Aglaé rougit soudain et devint pensive. Il nous serait difficile de reproduire le cours de ses idées. Elle se posa notamment la question suivante : « Montrerai-je cette lettre à quelqu’un ? » Elle se sentait comme honteuse. À la fin, avec un sourire étrange et moqueur, elle jeta le billet dans le tiroir de sa table. Le lendemain elle l’en retira et le mit dans un gros livre, comme elle avait coutume de le faire pour les papiers qu’elle voulait pouvoir retrouver tout de suite. Ce fut seulement huit jours plus tard qu’elle s’avisa de regarder ce qu’était ce livre. Il se trouva être le Don Quichotte de la Manche. Aglaé partit d’un éclat de rire, sans que nous puissions dire pourquoi.
Nous ne savons pas non plus si la jeune fille montra à quelqu’une de ses sœurs la lettre qu’elle avait reçue.

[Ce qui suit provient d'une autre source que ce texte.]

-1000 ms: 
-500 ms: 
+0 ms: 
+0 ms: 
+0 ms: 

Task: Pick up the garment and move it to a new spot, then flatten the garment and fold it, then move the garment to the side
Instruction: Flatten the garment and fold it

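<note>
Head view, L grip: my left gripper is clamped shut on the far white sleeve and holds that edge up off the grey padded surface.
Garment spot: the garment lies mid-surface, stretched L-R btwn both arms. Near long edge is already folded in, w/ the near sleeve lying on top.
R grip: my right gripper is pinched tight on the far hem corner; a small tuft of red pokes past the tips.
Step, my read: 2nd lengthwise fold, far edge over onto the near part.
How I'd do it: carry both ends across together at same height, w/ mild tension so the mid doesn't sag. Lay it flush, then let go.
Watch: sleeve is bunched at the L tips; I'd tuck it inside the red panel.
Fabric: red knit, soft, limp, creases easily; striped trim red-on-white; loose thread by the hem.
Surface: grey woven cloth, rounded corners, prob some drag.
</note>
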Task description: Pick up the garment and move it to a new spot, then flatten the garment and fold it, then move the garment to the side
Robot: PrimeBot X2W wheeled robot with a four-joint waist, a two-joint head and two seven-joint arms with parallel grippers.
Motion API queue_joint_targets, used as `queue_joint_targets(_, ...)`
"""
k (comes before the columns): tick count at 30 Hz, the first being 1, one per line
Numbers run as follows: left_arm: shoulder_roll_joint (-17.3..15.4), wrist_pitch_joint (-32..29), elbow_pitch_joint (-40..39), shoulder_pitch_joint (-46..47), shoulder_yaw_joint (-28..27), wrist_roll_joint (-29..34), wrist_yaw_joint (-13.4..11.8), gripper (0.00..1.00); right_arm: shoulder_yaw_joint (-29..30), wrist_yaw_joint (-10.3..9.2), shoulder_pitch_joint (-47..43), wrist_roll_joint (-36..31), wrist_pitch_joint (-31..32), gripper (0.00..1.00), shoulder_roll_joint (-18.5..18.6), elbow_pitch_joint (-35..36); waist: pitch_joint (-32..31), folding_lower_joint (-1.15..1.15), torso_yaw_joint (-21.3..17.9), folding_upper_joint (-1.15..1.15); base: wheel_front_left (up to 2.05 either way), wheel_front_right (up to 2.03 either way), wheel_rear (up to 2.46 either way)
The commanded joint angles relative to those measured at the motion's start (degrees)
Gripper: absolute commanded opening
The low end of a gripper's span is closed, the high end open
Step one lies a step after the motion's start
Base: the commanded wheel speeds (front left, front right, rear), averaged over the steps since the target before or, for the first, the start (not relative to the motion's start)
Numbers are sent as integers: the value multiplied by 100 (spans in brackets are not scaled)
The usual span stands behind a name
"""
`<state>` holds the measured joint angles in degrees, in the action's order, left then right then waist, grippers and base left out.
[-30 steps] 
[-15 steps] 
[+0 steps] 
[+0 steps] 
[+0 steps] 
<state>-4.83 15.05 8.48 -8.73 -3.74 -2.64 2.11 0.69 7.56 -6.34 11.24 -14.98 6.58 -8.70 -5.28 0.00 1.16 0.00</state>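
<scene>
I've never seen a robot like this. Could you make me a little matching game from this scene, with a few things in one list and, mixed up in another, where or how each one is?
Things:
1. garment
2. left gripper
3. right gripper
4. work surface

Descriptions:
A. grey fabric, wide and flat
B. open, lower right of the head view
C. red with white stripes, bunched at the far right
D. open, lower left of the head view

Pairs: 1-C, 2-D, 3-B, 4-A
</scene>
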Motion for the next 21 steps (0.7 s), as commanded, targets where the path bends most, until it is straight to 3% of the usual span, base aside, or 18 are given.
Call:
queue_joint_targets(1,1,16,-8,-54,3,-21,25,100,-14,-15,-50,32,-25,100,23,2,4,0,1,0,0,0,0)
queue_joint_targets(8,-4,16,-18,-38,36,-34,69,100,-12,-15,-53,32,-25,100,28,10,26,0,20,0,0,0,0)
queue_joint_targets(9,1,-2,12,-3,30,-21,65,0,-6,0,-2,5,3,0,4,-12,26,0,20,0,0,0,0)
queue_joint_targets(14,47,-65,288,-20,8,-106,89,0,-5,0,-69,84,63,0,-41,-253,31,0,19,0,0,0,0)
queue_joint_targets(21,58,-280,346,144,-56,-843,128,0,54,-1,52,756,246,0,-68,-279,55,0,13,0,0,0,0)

Mais, après une seconde lecture de ce billet, une question s’offrit brusquement à son esprit : se peut-il que le prince ait choisi ce gamin présomptueux et fanfaron pour son correspondant ? Peut-être même est-ce le seul qu’il possède ici ? Bien que d’un air très-méprisant, elle ne laissa pas d’interroger Kolia. Ce dernier, toujours susceptible, ne fit pas, cette fois, la moindre attention au mépris d’Aglaé ; il déclara en termes brefs et assez secs qu’il avait, à tout hasard, offert ses services et donné son adresse au prince au moment du départ de celui-ci, mais que c’était la première commission dont le prince le chargeait et la première lettre qu’il recevait de lui ; pour prouver ses paroles, il présenta à la jeune fille la lettre qui lui avait été adressée à lui-même. Aglaé n’hésita pas à en prendre connaissance. Voici ce que le prince écrivait à Kolia :
« Cher Kolia, soyez assez bon pour remettre le billet ci-inclus à Aglaé Ivanovna. Portez-vous bien.
— C’est ridicule pourtant de se fier à un pareil moutard, dit Aglaé d’un ton injurieux en rendant la lettre à Kolia, et, sur cette observation blessante, elle le quitta.